Go through the entries below from the first line and transcribe each one exactly, ending with the line that contains "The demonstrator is".

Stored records
>>>

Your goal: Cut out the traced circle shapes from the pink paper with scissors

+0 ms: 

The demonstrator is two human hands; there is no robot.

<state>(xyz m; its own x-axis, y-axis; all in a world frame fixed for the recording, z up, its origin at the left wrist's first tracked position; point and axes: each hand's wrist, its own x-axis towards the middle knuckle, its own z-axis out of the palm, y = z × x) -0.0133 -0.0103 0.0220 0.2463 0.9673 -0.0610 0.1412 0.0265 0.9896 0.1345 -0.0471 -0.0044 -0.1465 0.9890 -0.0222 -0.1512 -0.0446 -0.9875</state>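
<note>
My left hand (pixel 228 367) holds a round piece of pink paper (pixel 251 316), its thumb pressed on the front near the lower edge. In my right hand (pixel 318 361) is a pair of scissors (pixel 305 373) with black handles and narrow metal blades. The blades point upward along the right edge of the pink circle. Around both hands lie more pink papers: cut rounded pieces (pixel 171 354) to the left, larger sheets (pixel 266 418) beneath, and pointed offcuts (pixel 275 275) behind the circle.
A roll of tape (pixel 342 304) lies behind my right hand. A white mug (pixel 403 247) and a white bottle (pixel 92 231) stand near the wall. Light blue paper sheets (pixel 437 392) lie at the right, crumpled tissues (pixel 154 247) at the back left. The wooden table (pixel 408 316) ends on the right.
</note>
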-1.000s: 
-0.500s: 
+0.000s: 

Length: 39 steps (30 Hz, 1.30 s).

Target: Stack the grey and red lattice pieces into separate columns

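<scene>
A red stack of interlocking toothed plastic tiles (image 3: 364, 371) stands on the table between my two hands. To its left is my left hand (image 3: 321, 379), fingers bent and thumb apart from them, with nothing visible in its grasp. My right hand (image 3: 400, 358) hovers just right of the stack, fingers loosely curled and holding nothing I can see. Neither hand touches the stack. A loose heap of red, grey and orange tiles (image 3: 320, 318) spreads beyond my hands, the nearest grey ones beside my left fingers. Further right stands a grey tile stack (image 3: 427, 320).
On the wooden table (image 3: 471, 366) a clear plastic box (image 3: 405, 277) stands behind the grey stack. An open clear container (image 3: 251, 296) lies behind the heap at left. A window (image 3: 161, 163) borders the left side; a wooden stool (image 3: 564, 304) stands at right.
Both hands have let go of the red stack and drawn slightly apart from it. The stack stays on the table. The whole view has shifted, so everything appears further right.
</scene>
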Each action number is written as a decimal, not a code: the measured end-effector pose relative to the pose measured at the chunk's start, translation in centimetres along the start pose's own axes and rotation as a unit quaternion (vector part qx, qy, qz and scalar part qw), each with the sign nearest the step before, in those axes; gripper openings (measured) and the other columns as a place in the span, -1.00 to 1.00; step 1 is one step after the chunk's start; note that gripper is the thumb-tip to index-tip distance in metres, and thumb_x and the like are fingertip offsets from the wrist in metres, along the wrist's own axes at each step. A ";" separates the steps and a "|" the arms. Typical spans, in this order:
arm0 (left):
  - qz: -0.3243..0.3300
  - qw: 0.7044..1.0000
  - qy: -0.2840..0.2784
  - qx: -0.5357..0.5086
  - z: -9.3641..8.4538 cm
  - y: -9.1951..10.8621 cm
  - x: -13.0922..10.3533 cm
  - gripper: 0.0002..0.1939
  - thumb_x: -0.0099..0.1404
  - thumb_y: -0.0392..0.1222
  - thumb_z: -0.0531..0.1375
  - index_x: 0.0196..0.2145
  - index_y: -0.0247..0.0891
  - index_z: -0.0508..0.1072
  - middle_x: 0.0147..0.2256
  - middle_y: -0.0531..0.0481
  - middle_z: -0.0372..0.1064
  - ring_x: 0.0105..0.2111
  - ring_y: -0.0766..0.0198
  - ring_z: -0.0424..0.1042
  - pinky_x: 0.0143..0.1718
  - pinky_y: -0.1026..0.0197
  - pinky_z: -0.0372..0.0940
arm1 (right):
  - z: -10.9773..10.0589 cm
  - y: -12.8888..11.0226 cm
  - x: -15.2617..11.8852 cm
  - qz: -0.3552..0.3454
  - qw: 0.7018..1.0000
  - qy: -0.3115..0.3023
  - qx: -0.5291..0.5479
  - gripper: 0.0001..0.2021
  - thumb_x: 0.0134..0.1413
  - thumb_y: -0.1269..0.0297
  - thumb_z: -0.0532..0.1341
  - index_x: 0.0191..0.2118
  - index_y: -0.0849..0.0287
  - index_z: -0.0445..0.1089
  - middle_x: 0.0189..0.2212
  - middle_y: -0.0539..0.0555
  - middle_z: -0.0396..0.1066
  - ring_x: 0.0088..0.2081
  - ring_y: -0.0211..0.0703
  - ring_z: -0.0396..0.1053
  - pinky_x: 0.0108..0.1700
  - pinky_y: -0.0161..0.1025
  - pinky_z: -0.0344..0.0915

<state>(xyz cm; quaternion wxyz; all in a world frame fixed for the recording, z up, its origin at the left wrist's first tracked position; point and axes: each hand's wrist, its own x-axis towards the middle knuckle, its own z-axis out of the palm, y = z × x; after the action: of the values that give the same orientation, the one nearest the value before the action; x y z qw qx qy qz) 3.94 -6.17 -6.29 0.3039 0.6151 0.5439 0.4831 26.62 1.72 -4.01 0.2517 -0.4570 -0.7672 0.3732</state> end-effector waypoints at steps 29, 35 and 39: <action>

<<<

SOLUTION TO THE EXERCISE —
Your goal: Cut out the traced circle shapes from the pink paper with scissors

+0 ms: 

The demonstrator is two human hands; there is no robot.

This output is now complete.